There are several types of assets (we saw a recent CanLII decision describing them go by, maybe someone can track it down).

Income generating assets like a pension or a business.

Non-liquidatable assets like a house, or maybe a RRSP that would have tax implications if it was cashed out.

Liquidatable assets like a vacation property or a TFSA.

It's better to have each spouse end up with some of all of them, rather than one type with each spouse. For example, one spouse get the pension, and the other gets the matrimonial home. So then one has retirement income but no place to live, and the other has a place to live, but no income after retirement.

Your lawyer is suggesting:

Divide the pension in half.
Divide the RRSPs in half.
Your ex gets her entire TFSA.
Subtract the value of the TFSA and her accumulated share of the joint bills from the funds in trust and matrimonial home proceeds for yourself, and divide the remainder in half.

Seems very fair and reasonable to me. Why do you think your ex would balk at it?

The alternative you are suggesting:

Divide the funds in trust and matrimonial home proceeds in half.
You get your pension.
Your ex gets her TFSA.
Subtract the difference between the above, plus her accumulated share of the joint bills from the RRSPs and transfer enough of the RRSPs to her to make it fair.

On the surface, it seems reasonable, but when you look closely, it doesn't divide up locked-in assets and liquid assets as evenly as your lawyer's method. There's a reason that's the way it's typically done.

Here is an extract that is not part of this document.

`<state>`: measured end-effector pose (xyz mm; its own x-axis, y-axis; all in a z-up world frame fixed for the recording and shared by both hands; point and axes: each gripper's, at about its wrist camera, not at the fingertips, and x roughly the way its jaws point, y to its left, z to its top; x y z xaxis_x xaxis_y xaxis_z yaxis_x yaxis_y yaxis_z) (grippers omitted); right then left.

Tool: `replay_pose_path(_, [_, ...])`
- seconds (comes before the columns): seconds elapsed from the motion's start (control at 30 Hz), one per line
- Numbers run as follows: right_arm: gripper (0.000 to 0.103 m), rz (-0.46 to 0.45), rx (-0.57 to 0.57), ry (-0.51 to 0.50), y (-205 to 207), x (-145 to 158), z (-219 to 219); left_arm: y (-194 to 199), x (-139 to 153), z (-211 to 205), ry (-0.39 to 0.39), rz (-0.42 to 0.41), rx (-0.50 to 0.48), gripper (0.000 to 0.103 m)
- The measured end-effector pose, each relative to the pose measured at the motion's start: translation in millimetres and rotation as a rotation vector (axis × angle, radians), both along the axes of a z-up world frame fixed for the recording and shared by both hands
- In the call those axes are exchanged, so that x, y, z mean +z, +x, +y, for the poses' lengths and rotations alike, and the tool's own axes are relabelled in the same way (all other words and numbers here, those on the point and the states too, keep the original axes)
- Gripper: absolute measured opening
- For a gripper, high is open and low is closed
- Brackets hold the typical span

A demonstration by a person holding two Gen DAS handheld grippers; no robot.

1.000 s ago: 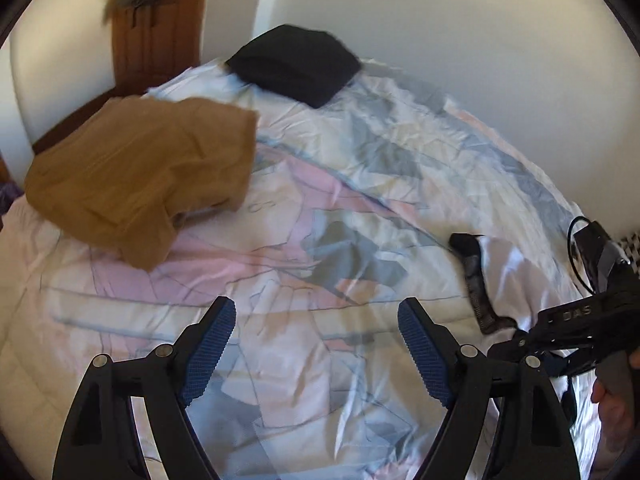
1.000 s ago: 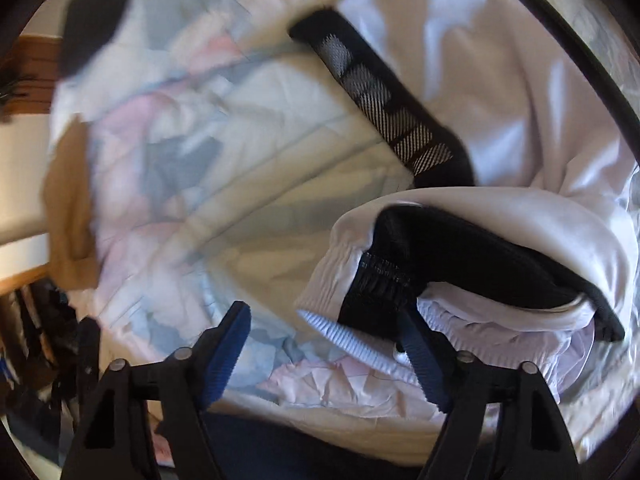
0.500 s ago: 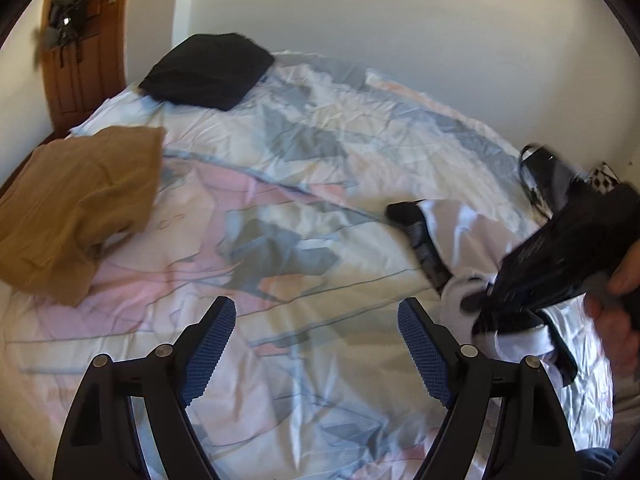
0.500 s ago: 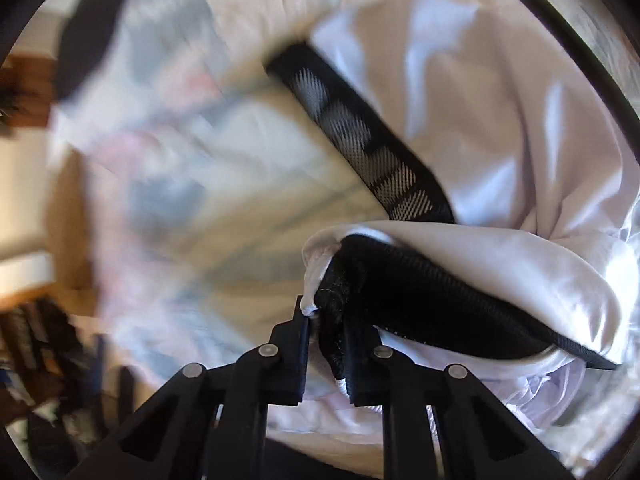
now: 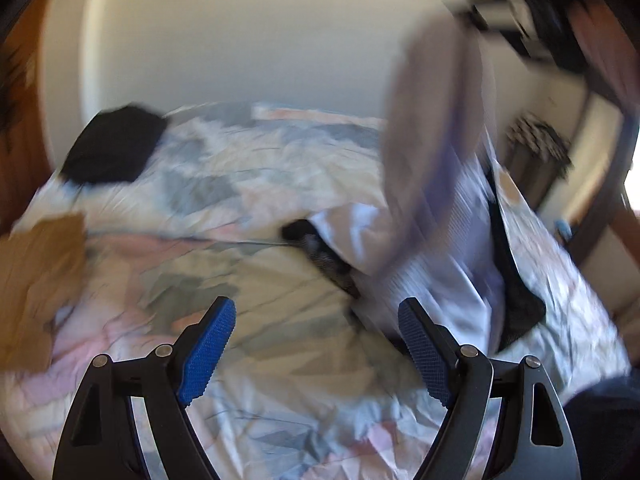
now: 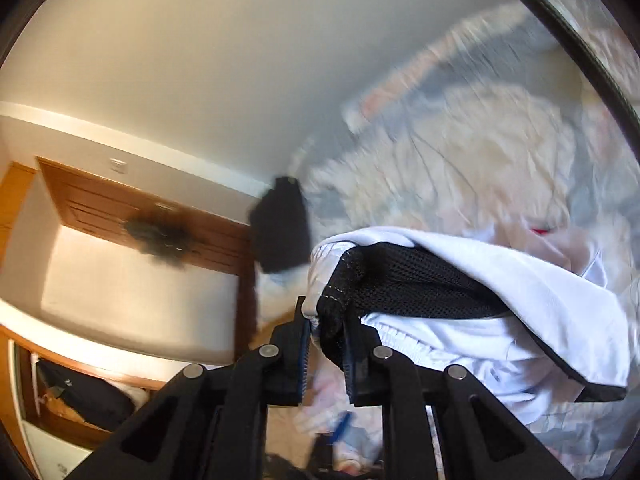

Also, keep in mind that there are special rules for federal pensions. If you don't divide it evenly, your ex can come back at ANY time in the future and ask for it to be divided properly. Unless you have solid documentation in your separation agreement to account for that value being divided with other assets, you could be stuck later.

Lastly, keep in mind that you could be setting yourself up for possible SS obligations. If she gets little to no retirement income out of the division, you could be paying SS later and longer. Also, why isn't she paying her half of the bills out of her TFSA? You paying them is like admitting she needs SS from you.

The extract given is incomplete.